L’Assemblea nazionale del Gambia ha respinto il controverso disegno di legge che mirava a cancellare il divieto di praticare le mutilazioni genitali femminili (MGF).
Il Gambia sarebbe stato il primo Paese a reintrodurre una pratica considerata una grave violazione dei diritti umani delle bambine e delle donne.
La conferma di questa inversione di tendenza avrebbe vanificato anni di lavoro delle organizzazioni della società civile e delle attiviste impegnate nella lotta contro questa pratica dannosa.
Il risultato è stato possibile anche proprio grazie ai movimenti contro le MGF, non solo in Gambia ma anche in Europa e a livello internazionale, come la rete europea contro le MGF (End FGM EU), di cui ActionAid fa parte, spiega la stessa organizzazione.

Cos’è successo

Lo scorso marzo l’Assemblea nazionale aveva votato per la revoca della legge che, dal 2015, vieta le mutilazioni genitali femminili. In questo Paese dell’Africa occidentale, si stima che il 73% delle ragazze e delle donne tra i 15 e i 49 anni sia stato sottoposta a MGF.
Considerata l’alta prevalenza di questa pratica lesiva, il divieto rappresenta una pietra miliare significativa.
Tuttavia, per sradicare completamente le MGF è necessario un cambiamento sociale che potrebbe richiedere molti anni; e il sostegno delle istituzioni governative è fondamentale.
“Siamo rimasti inorriditi nel vedere presentata una proposta di legge che voleva riportare in auge le mutilazioni genitali femminili, un atto di violenza contro le donne e le ragazze”, dice Tabu Sarr Njie, Responsabile per i diritti delle donne di ActionAid Gambia.
“Abbiamo esortato il parlamento a votare contro questo disegno di legge che metteva chiaramente in pericolo la vita e il futuro delle bambine: si tratta di una pratica dannosa a cui sono state sottoposte tre quarti delle adolescenti gambiane. L’eventuale abolizione del divieto avrebbe seriamente compromesso i progressi del nostro Paese e avrebbe dato un segnale pericoloso ad altri che stanno considerando di fare lo stesso”.

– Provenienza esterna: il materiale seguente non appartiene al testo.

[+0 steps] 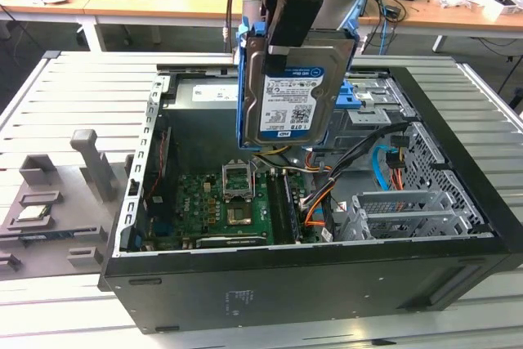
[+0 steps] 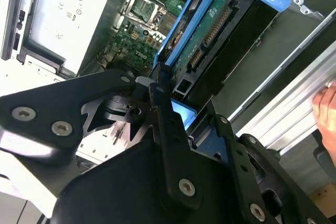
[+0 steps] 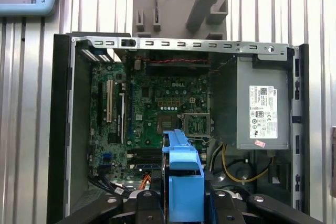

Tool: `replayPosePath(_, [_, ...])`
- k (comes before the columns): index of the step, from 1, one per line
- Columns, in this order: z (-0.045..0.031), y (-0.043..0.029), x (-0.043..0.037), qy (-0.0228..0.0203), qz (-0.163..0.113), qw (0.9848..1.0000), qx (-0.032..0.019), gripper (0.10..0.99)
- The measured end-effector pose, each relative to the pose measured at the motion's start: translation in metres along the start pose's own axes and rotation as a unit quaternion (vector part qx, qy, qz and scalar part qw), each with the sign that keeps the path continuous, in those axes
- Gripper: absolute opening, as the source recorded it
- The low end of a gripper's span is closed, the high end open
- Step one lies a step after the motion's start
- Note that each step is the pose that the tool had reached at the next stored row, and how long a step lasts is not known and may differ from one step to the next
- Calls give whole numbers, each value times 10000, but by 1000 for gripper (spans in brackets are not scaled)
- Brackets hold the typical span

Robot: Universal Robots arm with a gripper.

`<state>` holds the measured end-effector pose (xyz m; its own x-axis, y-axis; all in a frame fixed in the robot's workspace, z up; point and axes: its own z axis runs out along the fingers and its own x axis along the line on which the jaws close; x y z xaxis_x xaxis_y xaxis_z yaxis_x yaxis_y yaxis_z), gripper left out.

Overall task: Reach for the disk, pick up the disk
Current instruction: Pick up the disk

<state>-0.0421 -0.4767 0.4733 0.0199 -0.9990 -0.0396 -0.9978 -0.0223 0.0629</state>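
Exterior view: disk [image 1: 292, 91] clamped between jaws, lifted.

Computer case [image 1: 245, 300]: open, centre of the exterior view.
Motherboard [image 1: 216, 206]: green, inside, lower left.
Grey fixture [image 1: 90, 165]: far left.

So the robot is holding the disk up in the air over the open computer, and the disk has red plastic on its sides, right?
Almost. The gripper does hold the disk up over the open computer case, but the plastic rails along its sides are blue, not red. The exterior view shows this.
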Motion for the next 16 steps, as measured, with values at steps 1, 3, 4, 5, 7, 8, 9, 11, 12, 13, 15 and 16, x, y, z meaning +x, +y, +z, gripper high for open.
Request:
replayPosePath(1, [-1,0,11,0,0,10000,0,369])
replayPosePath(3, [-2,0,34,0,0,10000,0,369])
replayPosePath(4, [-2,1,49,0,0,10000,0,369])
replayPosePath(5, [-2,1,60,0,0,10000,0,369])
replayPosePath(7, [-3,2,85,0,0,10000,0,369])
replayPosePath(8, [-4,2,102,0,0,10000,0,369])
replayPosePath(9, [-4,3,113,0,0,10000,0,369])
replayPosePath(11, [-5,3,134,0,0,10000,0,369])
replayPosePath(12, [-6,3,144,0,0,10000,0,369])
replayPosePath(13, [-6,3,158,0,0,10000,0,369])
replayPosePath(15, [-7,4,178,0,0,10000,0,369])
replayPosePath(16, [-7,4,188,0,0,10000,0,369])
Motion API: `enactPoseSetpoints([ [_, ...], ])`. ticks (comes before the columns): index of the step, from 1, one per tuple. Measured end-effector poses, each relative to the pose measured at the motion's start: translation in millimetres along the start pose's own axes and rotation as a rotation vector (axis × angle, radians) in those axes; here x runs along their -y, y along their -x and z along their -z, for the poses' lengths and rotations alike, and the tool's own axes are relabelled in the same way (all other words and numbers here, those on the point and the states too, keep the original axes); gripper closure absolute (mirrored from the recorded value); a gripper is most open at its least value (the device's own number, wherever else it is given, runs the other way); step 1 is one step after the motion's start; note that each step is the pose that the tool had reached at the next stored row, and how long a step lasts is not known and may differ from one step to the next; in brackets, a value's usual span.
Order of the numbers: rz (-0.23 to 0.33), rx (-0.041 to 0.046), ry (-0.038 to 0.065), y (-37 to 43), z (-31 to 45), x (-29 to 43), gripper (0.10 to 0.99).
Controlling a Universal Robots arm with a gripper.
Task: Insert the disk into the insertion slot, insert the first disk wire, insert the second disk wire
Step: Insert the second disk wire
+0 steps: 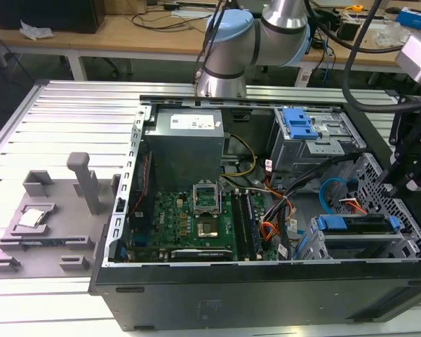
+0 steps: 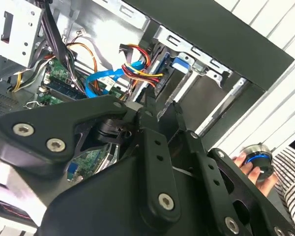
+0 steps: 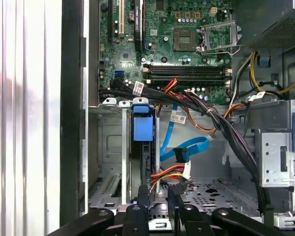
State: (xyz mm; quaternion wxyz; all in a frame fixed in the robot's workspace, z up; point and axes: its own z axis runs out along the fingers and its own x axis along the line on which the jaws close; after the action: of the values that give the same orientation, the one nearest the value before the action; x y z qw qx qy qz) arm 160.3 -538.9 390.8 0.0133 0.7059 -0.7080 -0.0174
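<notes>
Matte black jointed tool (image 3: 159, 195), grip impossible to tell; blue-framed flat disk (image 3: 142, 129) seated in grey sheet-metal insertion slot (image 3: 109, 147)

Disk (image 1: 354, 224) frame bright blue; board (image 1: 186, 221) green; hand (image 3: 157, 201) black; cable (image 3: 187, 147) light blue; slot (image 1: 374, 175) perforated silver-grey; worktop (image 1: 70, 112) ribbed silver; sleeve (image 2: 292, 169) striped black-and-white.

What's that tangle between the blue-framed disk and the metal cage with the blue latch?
In the first wrist view, loose cables: a flat blue cable, red-yellow-black wires beside the disk, and a thick black bundle nearer the cage.
</notes>
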Motion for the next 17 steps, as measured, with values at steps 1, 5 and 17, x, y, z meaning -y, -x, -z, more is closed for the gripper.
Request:
enactPoseSetpoints([
  [1, 0.005, 0.0, 0.0, 4.0, -1.8, -2.0, 0.784],
  [5, 0.013, -0.0006, -0.001, 16.2, -5.4, -9.6, 0.784],
  [17, 0.078, -0.0088, 0.0, 23.5, -18.6, -34.5, 0.784],
])
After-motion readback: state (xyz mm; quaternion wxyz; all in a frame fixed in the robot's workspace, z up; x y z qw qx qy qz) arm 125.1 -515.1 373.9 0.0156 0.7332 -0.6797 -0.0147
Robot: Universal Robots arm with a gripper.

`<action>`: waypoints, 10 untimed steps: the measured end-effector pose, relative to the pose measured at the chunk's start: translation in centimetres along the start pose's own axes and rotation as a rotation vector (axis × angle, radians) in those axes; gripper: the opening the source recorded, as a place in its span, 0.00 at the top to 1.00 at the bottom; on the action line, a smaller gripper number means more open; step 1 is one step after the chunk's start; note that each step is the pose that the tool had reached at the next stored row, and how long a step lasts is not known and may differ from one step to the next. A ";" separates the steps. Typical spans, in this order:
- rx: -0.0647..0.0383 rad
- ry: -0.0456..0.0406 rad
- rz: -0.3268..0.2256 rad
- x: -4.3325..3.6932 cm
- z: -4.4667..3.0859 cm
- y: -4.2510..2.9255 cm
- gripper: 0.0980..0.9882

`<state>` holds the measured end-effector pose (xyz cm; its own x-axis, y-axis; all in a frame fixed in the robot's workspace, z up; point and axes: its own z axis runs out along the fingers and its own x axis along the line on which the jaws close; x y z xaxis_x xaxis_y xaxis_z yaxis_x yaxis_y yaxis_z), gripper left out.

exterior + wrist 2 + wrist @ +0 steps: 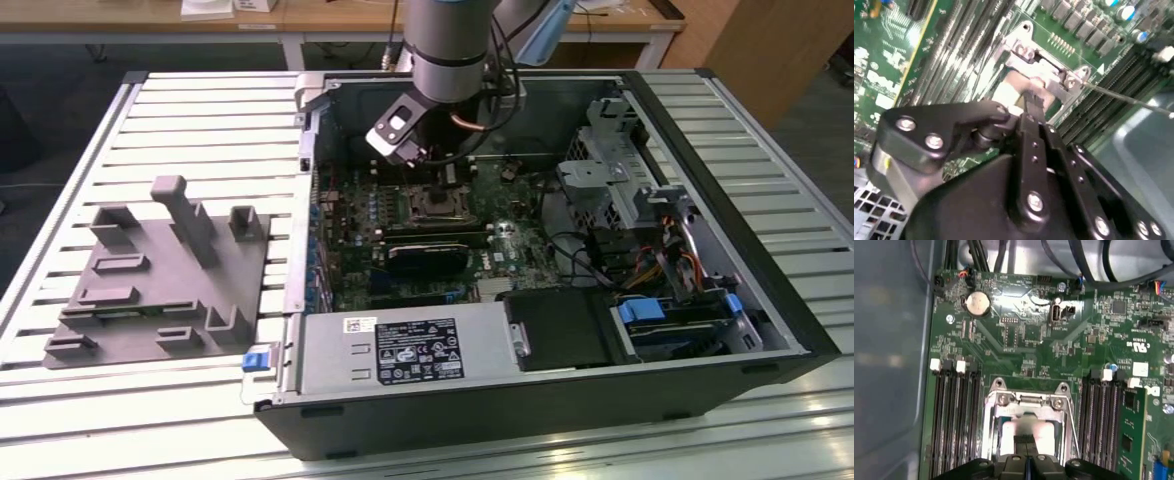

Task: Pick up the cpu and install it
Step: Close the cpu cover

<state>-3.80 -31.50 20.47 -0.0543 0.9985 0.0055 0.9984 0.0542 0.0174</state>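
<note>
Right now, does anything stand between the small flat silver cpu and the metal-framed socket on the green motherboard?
Nothing visible does. In both wrist views the small flat silver cpu shows as a pale square already inside the socket's metal frame, directly under the black gripper. Whether it is fully seated, I cannot tell.

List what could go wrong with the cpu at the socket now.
1. The cpu lies within the socket frame under the gripper. Whether it sits flat is unclear, and a tilted chip could damage contacts.
2. The thin retention lever juts out beside the socket and might snag the gripper.
</note>
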 end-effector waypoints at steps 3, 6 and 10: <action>-0.001 -0.0002 0.000 0.00 -0.01 -0.43 0.99; -0.002 -0.0002 0.000 0.01 -0.02 -0.93 0.99; -0.002 -0.0002 0.000 0.04 -0.03 -1.54 0.99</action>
<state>-5.34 -31.54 20.47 -0.0547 0.9985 0.0053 0.9983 0.0546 0.0195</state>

Le MGF sono gravi forme di violenza di genere e violazioni dei diritti umani, dei diritti delle donne e dei diritti dell’infanzia e dell’adolescenza così come riportato da numerosi strumenti normativi internazionali, regionali ed europei.
Oltre alla legge sulle mutilazioni genitali femminili (l. 7/2006), l’Italia ha adottato due piani programmatici contro le MGF (2007 e 2011) e si è impegnata a prevenire e contrastare tali pratiche lesive anche nei piani strategici nazionali sulla violenza maschile contro le donne.
Eppure, in base ai dati più recenti, in Italia vivono circa 87.600 (2019) donne che hanno subito MGF mentre, secondo le recenti stime UNICEF, nel mondo circa 230 milioni di ragazze e donne hanno subito mutilazioni genitali femminili – un aumento del 15 per cento rispetto ai dati 2016.